Abgesehen von seiner Ablehnung der Depressionstheorie und der Schuldzuweisung an den „bösen“ Finanzkapitalismus beschreibt Bauer die Tendenzen der heutigen Arbeitswelt und ihre Folgen für die Arbeitnehmer durchaus zutreffend. Auch seine Vorschläge für Therapien sind nachvollziehbar, da er die Therapie weniger für die Patienten als für das verursachende System als erforderlich betrachtet. Die Firmen müssen im eigenen Interesse und in dem ihrer Mitarbeiter (was letztlich dasselbe ist) für vernünftige Arbeitsbedingungen sorgen, notfalls mit mehr oder minder sanftem Druck der Politik.

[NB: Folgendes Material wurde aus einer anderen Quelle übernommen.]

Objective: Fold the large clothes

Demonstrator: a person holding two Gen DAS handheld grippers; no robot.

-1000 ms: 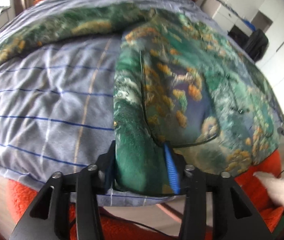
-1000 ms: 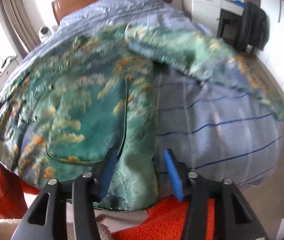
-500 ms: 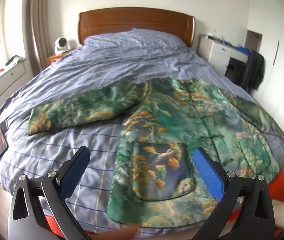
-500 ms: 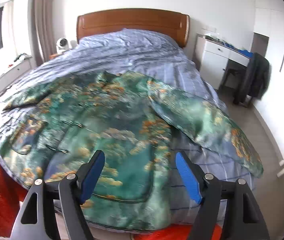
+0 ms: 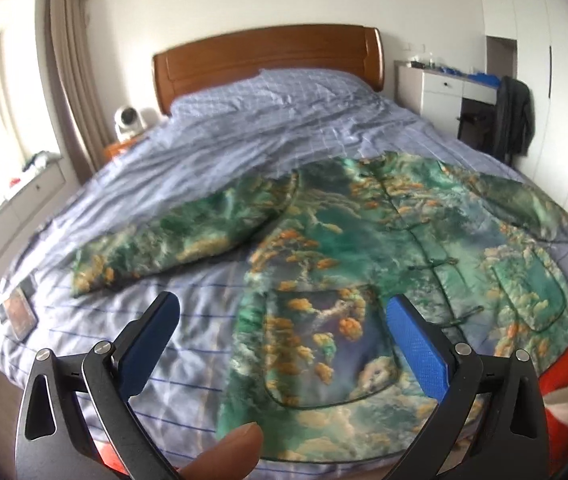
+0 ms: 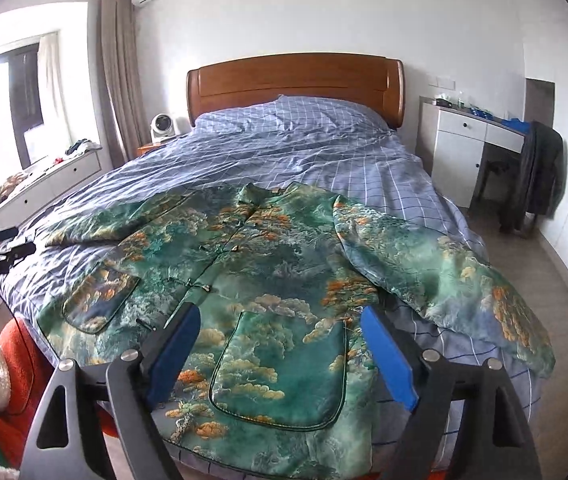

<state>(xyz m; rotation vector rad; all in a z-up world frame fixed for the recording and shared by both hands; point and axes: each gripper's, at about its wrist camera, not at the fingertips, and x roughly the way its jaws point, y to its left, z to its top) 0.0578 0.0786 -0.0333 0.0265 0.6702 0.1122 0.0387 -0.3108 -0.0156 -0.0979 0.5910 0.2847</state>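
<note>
A green jacket with orange and blue landscape print lies flat, front up, on the foot of the bed, sleeves spread to both sides; it also shows in the right wrist view. My left gripper is open and empty, held back above the jacket's left pocket and hem. My right gripper is open and empty above the right pocket. The left gripper also shows at the far left of the right wrist view.
The bed has a blue checked cover and a wooden headboard. A white desk and a chair with a dark coat stand to the right. A small fan and a low white cabinet are to the left.
Both grippers have let go of the jacket's hem, opened wide and drawn back and up from the bed. The jacket now lies spread flat.
</note>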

Auch die Selbstausbeutung der jungen Leute, die nicht gegen die „Workaholic“-Kultur zu protestieren wagen, weil dann die eigene Karriere gefährdet ist, muss seitens der Arbeitgeber verhindert werden.

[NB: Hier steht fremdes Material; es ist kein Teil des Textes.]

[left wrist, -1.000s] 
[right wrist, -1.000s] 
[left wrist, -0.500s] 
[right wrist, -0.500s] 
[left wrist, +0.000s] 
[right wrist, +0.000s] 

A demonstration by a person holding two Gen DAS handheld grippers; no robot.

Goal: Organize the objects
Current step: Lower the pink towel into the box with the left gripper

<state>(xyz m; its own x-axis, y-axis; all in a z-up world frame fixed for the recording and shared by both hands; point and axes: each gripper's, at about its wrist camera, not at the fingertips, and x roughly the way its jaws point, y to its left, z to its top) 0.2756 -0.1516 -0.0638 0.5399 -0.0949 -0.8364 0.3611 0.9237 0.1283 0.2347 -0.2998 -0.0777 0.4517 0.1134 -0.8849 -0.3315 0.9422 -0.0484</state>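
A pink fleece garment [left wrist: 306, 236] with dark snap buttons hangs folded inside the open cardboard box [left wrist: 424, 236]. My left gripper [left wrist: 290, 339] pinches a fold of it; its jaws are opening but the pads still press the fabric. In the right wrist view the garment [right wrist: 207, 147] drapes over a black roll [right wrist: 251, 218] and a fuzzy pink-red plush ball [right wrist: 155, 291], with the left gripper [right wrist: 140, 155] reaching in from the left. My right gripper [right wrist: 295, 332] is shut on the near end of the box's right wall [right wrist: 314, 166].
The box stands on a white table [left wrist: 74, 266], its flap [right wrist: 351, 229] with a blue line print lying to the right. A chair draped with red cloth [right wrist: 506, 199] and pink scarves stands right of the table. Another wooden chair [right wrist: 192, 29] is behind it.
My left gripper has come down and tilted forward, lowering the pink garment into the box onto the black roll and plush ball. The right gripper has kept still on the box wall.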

Neben diesen diagnostischen und therapeutischen Ausführungen bietet Bauer noch den bereits erwähnten Gang durch die Geschichte der Arbeit an, angefangen von den ersten Versuchen der Sesshaftigkeit vor Hunderttausenden von Jahren, mit der sich angeblich die „Arbeit“ entwickelt hat (waren Jagd und Sammeln keine Arbeit???), bis hin zu den alten Griechen, die der Muße pflegten und die Arbeit von Sklaven (!!) machen ließen. Bis ins hohe Mittelalter galt die Arbeit mehr oder minder als Tätigkeit der Unterschicht – Bauern und Leibeigene – und war in der Oberschicht verpönt. Doch auch diese Sicht greift etwas zu kurz, denn die Kriegs- und Beutezüge der (Raub-)Ritter und ihrer Soldaten trugen ebenfalls alle Merkmale harter und gefährlicher Arbeit, und daher scheint Bauers Sicht der Arbeit etwas zu sehr verengt auf die Herstellung von Produkten und die damit zusammenhängende Verwaltung. Bauers historische Exkurse zum Thema „Arbeit“ lesen sich zwar recht schön, lassen aber viele Fragen offen. Für die Beschreibung des „Burn-Out“ und Entwicklung von Alternativen benötigt man auch keine historische Herleitung des Arbeitsbegriffes. Das scheint eher ein persönliches Hobby des Autors zu sein.

Joachim Bauer vermittelt in seinem Buch viele neue Erkenntnisse über die heutige Arbeitswelt sowie das Thema „Burn-Out“ und schärft das Bewusstsein der Leser hinsichtlich bedenklicher Tendenzen. Doch seinen breit angelegten Ausführungen muss man nicht immer zustimmen, und sein eigentliches Anliegen hätte er auch auf weniger Raum darstellen und entwickeln können.

Das Buch „Arbeit“ ist im Blessing-Verlag unter der ISBN 978-3-89667-474-6 erschienen, umfasst 270 Seiten und kostet 19,99 €.